I've heard people talk about things "going round and round" in their head. I wish that was me. At least if something was going round and round there'd be some movement. I'd have chance to see it from other angles. Or at least watch its precession. As it is I'm stuck with just one thought. It's there all the time. Right there. In front of my mind. Wherever I look, it hangs there in the air in front of me. Whatever sounds I'm hearing, it's like they're just background noise. In my head is only my voice, saying that one thought over and over: It should have been me.
Warren wasn't supposed to be going into the office that morning. It was his turn to look after Dylan and Brigit. I was going in - different office; same building. In fact I had a bitch of a deadline and I'd already been up half the night preparing the presentation. We had clients lined up, the board, everything. I don't know what made me check my email before I set off. Normally I wouldn't have bothered. I didn't get to bed until almost 3am, and nothing much ever comes in after that, even in our business. But something told me I should give it one last check and sure enough, there's this new message, marked urgent, sent at 5:35am from Roger - our MD.
Presentation postponed - urgent family illness for one of our client's team - will advise new date soonest.
And that was it.
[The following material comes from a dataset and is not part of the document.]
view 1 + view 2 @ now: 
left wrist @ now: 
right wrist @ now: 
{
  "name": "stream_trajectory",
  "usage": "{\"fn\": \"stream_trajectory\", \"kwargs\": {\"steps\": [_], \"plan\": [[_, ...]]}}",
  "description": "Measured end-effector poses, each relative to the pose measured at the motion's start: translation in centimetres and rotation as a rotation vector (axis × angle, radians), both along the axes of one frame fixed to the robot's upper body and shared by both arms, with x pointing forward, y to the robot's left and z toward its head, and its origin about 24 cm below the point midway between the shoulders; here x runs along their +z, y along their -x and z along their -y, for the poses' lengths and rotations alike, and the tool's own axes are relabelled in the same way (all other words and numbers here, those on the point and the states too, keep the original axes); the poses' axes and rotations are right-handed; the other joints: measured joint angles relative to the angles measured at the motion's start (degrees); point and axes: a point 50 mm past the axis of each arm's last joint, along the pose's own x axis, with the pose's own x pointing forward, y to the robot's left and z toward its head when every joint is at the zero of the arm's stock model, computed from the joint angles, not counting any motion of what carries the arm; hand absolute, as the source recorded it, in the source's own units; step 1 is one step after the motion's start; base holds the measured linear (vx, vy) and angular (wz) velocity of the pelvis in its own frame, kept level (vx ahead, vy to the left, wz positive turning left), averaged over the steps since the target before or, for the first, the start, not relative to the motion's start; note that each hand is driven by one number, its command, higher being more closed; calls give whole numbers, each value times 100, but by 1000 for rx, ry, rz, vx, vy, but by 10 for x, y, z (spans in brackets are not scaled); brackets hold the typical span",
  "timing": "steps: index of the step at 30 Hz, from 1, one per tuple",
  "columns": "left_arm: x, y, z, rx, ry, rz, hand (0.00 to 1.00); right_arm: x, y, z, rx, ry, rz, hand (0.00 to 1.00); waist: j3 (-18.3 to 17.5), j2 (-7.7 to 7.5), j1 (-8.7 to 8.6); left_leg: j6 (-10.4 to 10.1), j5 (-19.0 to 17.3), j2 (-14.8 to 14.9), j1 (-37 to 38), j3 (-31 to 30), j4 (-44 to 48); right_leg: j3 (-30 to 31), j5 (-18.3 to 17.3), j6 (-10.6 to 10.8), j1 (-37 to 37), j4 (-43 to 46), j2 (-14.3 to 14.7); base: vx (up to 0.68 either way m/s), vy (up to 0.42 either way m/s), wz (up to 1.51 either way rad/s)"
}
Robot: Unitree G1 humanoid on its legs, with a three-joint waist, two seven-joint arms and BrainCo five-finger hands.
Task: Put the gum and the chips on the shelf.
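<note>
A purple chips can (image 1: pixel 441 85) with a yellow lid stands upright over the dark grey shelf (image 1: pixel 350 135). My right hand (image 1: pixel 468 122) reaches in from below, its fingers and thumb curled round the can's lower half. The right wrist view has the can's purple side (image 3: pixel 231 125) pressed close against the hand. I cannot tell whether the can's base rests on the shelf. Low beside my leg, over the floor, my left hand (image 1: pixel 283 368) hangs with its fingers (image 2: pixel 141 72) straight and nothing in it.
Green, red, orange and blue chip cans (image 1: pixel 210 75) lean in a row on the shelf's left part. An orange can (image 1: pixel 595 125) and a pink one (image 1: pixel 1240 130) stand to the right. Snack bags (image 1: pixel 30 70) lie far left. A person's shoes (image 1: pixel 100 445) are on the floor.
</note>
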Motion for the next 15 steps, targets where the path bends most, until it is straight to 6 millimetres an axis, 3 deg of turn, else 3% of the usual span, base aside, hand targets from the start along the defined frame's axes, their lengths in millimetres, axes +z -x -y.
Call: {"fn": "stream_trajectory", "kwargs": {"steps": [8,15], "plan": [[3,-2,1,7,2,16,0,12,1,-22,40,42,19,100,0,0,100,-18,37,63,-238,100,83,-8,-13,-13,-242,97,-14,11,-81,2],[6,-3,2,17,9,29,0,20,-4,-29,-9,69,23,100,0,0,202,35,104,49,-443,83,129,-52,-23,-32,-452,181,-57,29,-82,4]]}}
I felt a bit let down to tell you the truth. I'd got myself all worked up for it. All psyched up and nowhere to go, that was how I put it to Warren when I walked back into the bedroom where he was engaging in a game of Voyage to the Bottom of The Bed with Dylan.
"Huh?" he mumbled from under the covers.
He poked his head out from the bottom left hand corner of the duvet, face all red from exerting himself under 15 togs.
"Nowhere to go?"
"Presentation's off."
He looked thoughtful.
"So you've nothing on today?"
"Well, no. No I guess not. Roger isn't gonna want me to get distracted with anything else, and there's nothing more to do on this account until we can get it in front of the customer."
"Would you mind if I went in then?"
"It's supposed to be your home day."
"I know, but there's a couple of things I could get on top of if I went in. I wouldn't have bothered if..."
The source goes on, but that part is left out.